For the listing below, return the line containing "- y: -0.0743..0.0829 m", the line containing "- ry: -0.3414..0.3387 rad", and all lines in between, exactly as written and nothing else.

● ● ● ● ● ● ●

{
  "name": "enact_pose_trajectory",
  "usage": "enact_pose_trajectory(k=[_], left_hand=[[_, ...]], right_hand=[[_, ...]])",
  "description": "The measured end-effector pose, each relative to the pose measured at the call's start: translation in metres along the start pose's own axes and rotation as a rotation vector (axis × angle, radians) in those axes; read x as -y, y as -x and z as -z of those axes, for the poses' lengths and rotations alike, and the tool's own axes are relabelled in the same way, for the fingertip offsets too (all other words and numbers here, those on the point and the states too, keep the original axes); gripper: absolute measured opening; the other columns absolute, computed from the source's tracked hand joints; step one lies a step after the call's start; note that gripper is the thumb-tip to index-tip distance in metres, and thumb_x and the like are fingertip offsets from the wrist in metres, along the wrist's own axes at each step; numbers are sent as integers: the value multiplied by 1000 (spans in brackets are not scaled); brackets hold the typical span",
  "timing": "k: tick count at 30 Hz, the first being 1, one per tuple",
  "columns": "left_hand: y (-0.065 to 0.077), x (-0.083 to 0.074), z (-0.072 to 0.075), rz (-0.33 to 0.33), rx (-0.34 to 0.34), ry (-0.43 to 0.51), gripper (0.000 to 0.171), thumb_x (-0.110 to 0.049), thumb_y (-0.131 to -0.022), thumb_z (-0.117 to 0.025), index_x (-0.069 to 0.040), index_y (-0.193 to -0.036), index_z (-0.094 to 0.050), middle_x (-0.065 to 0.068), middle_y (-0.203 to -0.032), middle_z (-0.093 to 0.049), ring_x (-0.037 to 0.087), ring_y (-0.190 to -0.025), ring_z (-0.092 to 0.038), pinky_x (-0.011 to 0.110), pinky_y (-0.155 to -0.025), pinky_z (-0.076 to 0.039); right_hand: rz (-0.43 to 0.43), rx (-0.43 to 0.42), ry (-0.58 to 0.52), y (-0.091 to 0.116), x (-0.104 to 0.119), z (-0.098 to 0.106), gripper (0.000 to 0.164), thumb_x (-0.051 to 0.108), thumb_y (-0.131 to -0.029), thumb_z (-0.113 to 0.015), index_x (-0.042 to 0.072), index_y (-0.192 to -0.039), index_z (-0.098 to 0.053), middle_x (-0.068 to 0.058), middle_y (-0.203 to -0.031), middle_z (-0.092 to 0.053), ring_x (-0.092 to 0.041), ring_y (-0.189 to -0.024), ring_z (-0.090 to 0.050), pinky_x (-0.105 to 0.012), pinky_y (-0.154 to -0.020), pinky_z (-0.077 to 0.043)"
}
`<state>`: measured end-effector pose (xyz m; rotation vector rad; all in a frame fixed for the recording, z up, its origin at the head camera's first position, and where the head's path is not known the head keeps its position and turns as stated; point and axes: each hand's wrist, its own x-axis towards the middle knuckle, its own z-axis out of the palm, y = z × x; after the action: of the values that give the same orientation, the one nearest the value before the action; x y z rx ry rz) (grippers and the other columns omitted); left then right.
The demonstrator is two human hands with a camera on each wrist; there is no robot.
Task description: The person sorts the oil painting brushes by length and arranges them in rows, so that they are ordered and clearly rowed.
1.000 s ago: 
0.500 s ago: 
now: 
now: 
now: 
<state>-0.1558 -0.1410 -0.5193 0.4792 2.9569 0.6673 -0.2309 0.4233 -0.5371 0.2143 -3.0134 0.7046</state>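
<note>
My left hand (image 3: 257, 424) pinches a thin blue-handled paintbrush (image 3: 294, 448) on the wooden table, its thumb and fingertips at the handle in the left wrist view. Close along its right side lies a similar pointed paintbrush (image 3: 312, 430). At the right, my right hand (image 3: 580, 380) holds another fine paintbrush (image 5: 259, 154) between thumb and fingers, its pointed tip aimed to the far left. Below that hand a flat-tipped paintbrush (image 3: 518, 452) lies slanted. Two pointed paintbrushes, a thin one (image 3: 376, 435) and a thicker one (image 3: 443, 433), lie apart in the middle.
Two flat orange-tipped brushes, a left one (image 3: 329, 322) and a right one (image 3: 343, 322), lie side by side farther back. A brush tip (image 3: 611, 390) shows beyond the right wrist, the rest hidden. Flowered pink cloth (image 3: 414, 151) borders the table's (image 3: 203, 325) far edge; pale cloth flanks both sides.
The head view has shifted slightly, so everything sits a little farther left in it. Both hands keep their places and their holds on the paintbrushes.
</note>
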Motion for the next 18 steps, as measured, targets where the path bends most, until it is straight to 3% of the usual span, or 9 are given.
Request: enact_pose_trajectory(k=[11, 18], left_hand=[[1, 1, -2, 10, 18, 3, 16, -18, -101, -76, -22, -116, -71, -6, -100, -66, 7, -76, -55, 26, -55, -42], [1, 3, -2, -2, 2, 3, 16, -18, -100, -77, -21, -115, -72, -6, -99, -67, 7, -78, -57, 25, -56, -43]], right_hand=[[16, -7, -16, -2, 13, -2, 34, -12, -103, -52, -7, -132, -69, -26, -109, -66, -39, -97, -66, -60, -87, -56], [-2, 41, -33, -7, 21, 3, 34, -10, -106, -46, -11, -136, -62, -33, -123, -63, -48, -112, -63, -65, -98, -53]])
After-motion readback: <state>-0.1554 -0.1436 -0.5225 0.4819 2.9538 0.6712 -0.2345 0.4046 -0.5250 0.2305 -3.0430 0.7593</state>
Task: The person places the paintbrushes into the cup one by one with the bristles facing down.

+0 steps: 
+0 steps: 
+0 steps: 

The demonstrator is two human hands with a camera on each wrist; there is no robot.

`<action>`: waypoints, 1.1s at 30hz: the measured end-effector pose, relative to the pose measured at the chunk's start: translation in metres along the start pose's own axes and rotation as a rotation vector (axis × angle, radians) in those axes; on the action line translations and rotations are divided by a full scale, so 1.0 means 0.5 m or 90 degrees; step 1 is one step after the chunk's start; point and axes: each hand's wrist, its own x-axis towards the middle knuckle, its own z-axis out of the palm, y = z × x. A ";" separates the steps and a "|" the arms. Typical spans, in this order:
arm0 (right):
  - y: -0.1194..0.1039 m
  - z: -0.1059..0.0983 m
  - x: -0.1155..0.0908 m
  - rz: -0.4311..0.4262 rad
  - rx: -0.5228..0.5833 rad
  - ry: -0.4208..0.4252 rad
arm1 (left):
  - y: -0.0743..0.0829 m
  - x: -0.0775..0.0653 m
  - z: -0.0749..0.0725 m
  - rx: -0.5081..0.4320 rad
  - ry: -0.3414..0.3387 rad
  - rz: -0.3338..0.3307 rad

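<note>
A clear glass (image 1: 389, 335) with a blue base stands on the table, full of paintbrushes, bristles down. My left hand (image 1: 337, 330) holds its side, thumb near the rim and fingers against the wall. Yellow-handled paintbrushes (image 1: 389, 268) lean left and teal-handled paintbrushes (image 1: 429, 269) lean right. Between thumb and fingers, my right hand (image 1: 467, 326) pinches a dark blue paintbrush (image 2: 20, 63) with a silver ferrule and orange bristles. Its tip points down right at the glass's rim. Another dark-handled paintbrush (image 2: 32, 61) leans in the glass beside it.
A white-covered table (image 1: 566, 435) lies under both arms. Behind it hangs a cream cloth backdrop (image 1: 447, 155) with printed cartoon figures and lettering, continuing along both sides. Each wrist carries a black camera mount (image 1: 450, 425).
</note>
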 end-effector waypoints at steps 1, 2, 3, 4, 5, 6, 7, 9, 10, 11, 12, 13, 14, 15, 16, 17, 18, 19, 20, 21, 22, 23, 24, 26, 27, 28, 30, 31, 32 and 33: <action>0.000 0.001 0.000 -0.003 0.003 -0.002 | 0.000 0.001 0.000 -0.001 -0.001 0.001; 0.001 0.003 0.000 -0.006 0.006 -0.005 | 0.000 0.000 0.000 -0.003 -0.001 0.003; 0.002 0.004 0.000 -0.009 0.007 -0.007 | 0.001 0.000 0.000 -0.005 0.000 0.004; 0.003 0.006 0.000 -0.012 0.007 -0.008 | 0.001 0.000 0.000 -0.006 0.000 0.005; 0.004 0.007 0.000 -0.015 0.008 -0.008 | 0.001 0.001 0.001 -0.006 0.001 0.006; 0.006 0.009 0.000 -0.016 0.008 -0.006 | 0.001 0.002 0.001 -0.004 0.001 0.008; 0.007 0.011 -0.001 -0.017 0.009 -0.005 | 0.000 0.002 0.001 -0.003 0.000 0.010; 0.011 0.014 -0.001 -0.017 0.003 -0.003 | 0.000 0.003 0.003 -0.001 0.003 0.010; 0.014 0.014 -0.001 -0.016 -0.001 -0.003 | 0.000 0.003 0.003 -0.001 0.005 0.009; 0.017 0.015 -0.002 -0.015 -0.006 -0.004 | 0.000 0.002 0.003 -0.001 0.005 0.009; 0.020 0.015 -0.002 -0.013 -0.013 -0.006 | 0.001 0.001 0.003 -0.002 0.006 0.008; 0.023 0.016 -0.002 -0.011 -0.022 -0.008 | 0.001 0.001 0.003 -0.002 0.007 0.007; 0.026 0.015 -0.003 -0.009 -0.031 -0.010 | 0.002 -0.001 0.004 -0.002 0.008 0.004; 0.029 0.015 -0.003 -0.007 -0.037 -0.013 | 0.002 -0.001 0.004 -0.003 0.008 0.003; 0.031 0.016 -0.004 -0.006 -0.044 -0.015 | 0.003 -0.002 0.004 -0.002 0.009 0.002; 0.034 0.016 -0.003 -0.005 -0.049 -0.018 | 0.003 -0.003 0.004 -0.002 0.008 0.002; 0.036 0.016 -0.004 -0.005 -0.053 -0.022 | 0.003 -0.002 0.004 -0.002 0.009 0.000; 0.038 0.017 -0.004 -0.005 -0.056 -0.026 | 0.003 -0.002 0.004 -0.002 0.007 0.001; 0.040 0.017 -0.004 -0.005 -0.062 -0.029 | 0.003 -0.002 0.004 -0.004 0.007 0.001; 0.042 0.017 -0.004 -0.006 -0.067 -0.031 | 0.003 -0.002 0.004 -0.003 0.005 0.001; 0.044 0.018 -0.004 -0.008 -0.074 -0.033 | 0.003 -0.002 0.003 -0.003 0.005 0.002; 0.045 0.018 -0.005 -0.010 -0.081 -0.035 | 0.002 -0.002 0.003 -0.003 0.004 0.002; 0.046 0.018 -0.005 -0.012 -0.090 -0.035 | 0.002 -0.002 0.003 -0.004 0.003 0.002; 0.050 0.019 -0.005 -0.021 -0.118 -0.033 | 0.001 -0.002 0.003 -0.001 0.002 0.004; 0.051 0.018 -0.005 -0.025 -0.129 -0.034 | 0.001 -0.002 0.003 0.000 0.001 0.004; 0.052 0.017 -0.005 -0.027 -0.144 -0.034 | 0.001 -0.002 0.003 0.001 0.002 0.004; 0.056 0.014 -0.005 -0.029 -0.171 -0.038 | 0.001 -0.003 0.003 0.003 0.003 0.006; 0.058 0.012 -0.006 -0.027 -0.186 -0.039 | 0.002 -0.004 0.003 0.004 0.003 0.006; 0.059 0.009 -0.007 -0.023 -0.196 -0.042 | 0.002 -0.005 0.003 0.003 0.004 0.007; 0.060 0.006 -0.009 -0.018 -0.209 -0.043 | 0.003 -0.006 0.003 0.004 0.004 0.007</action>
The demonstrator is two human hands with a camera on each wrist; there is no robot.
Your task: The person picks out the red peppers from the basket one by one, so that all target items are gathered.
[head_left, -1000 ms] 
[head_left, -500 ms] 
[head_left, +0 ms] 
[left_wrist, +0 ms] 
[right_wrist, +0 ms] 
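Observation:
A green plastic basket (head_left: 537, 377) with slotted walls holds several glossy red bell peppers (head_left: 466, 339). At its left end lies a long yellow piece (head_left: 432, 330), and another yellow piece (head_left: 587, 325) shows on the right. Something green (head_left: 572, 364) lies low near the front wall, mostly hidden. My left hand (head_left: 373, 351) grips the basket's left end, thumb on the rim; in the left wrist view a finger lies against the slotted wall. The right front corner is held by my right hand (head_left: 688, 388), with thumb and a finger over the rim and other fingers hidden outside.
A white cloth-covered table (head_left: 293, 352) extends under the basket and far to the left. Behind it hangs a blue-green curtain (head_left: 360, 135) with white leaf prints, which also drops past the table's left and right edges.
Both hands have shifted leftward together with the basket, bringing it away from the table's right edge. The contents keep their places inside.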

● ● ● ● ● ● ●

- TASK ANSWER
  - y: -0.0743..0.0829 m
  - x: -0.0775..0.0653 m
  - z: -0.0749..0.0725 m
  - rx: -0.5081..0.4320 rad
  - ry: -0.3414..0.3387 rad

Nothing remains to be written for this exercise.